Need Estimate of Programming Effort

J

Jeff Sheffel

I'm looking for a simple estimate of a "level of effort", for a Perl
programming task.

The estimate should be in hours. (Maybe a range of programming hours -
based on level of Perl experience.) Any other additional estimate
information, and design comments are appreciated. (Please do not ask
questions about the requirements, since I did not write them; make any
assumptions necessary.)

Program Requirements:
---------------------
Design a web scraping utility to scrap information from various shopping
sites. The code should be written in Object Oriented Perl, with use strict
and warnings enabled.

The initial sites used should be http://www.shopzilla.com and
http://www.shopping.com. However, the program should be designed in a
manor that will allow other sites to be added in the future.

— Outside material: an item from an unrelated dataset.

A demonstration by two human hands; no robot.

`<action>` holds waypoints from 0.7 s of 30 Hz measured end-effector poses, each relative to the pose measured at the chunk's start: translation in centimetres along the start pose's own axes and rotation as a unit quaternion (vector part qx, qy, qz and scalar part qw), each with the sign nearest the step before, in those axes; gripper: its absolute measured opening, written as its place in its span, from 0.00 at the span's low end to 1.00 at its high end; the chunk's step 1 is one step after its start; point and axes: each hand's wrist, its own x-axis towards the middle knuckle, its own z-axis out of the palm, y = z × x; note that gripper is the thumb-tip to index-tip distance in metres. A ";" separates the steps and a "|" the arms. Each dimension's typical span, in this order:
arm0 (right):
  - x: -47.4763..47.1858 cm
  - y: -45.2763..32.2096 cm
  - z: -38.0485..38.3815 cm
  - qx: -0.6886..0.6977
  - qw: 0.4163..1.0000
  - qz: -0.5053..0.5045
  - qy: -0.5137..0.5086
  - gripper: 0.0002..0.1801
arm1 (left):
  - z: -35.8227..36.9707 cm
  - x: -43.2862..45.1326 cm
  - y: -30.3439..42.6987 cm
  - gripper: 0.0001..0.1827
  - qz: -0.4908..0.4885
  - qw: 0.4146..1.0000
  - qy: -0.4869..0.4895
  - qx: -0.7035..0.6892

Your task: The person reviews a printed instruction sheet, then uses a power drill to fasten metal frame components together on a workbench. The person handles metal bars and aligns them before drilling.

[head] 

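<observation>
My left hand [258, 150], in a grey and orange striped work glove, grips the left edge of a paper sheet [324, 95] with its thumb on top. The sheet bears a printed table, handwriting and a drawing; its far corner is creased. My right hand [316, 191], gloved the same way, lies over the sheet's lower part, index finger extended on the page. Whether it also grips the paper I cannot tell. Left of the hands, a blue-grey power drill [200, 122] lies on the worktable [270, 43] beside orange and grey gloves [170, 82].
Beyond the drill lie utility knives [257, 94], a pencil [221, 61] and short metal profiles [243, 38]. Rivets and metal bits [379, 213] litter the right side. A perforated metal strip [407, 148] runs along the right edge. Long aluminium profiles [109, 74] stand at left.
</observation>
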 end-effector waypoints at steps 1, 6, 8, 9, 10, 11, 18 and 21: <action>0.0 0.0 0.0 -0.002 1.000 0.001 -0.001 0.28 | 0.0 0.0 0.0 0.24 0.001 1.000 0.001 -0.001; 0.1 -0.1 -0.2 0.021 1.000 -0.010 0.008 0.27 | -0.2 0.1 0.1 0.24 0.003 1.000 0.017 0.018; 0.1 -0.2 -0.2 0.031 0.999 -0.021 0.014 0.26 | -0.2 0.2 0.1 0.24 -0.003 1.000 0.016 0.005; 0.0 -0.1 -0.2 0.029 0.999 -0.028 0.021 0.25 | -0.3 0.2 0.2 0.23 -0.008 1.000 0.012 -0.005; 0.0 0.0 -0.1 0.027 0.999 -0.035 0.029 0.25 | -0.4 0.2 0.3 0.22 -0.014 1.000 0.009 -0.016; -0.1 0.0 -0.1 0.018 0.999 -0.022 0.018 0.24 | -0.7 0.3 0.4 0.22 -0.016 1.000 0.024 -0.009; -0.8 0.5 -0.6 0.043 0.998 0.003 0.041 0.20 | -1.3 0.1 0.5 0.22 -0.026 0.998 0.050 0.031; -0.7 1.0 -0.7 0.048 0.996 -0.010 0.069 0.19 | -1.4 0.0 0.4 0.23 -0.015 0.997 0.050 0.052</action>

The minimum requirement for output is: Site scraped from, product name,
short description, low price, high price. For simplicity scrapings can be
limited to 60 items or less from each target site.

Optional features that can be added are throttling and threading.
Throttling will limit the number of hits to a particular site in a giving
time period and threading would allow the program to make several requests
simultaneously.
The program should be fully documented and run without warnings.
 
U

Uri Guttman

JS> I'm looking for a simple estimate of a "level of effort", for a Perl
JS> programming task.

you need to hire someone just for this task alone.

JS> The estimate should be in hours. (Maybe a range of programming hours -
JS> based on level of Perl experience.) Any other additional estimate
JS> information, and design comments are appreciated. (Please do not ask
JS> questions about the requirements, since I did not write them; make any
JS> assumptions necessary.)

you can't do that. i have written crawlers before and the client will
ALWAYS make many changes as it is developed. these projects cannot be
properly estimated without a very clear and precise spec. you are asking
for a world of trouble otherwise and this comes from deep experience.

JS> Design a web scraping utility to scrap information from various
JS> shopping sites. The code should be written in Object Oriented
JS> Perl, with use strict and warnings enabled.

oh boy! strict and warnings add many hours to any project. a stupid
requirement which doesn't help at all with estimates. so many design
questions will need to be asked and answered. this is not a toy.

JS> The initial sites used should be http://www.shopzilla.com and
JS> http://www.shopping.com. However, the program should be designed in a
JS> manor that will allow other sites to be added in the future.

s/manor/manner/

and you can't crawl those sites as is. they are shopping search engines
so you would need to know the product names/etc to locate them.

JS> The minimum requirement for output is: Site scraped from, product name,
JS> short description, low price, high price. For simplicity scrapings can be
JS> limited to 60 items or less from each target site.

which 60 items? is there a list? will it grow? more unasked questions.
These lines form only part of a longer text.